The research provides valuable information amid recent studies that found increased cardiovascular risks for particular TRT users. Following the concerning findings, the FDA issued a safety alert.
For the study, investigators led by Rajat Barua, MD, from the VA Medical Center in Kansas City, Mo., examined the medical records of 83,010 male veterans with low total testosterone levels confirmed by repeat testing. They defined low testosterone as the lower limit of normal reported on laboratory tests to avoid an arbitrary cutoff and to reduce disparities in ranges used by various reporting units. Importantly, the men had no history of myocardial infarction or ischemic stroke.

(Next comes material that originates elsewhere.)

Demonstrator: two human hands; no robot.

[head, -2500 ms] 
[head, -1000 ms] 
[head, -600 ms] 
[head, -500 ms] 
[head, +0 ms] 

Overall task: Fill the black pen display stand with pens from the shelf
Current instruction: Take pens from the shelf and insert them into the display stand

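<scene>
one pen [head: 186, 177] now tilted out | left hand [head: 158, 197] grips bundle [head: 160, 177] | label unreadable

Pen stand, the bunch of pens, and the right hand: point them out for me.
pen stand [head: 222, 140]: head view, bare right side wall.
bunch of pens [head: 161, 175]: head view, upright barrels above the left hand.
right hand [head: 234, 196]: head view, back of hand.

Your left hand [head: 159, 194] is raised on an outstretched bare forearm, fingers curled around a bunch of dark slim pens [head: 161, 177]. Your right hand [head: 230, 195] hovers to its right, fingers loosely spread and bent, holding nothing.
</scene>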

The researchers categorized the men into 3 groups according to whether they received a TRT prescription (injection, gel, or patch). Group 1 received TRT and subsequently saw normalization of their testosterone levels (confirmed by repeat testing). Group 2 took TRT but experienced no such normalization. And group 3 did not receive TRT. The investigators used propensity score matching to account for covariates, such as age, body mass index, diabetes, hypertension, coronary artery disease, and use of aspirin or statins.
Men who took TRT and also saw their levels normalize (group 1) had lower risks of all-cause mortality (56%), myocardial infarction (24%), and ischemic stroke (36%) compared with men who did not take TRT (group 3) after an average 6.2 years of follow up, the investigators reported in the European Heart Journal.
Similarly, men with normalized testosterone levels (group 1) fared better than those who took TRT but failed to see normalization of testosterone (group 2). They had lower risks of early death, myocardial infarction, and ischemic stroke by 57%, 18%, and 30%, respectively. The researchers observed no difference in heart attack or stroke risk between groups 2 and 3, neither of which achieved testosterone normalization.
“It is the first study to demonstrate that significant benefit is observed only if the dose is adequate to normalize the [total testosterone] levels,” the investigators stated. “Patients who failed to achieve the therapeutic range after TRT did not see a reduction in [myocardial infarction] or stroke and had significantly less benefit on mortality.” In this study, normalization of testosterone was used as a marker of adequate therapy using TRT.
The mechanisms underlying these effects “remain speculative,” the investigators noted. Normalized testosterone levels may have beneficial effects on adipose tissue, insulin sensitivity, and lipid profiles or exert anti-inflammatory and anticoagulant effects. Conversely, adverse mechanisms that increase cardiovascular risks—such as sodium retention, congestive heart failure, increased platelet aggregation, or changes in high density lipoprotein—may account for the observed effects.
The investigators noted that off-label use of TRT remains a concern. They urge randomized controlled trials with long-term follow-up to obtain definitive conclusions. In the meantime, they point to a need for guidelines on TRT use and active surveillance of patients.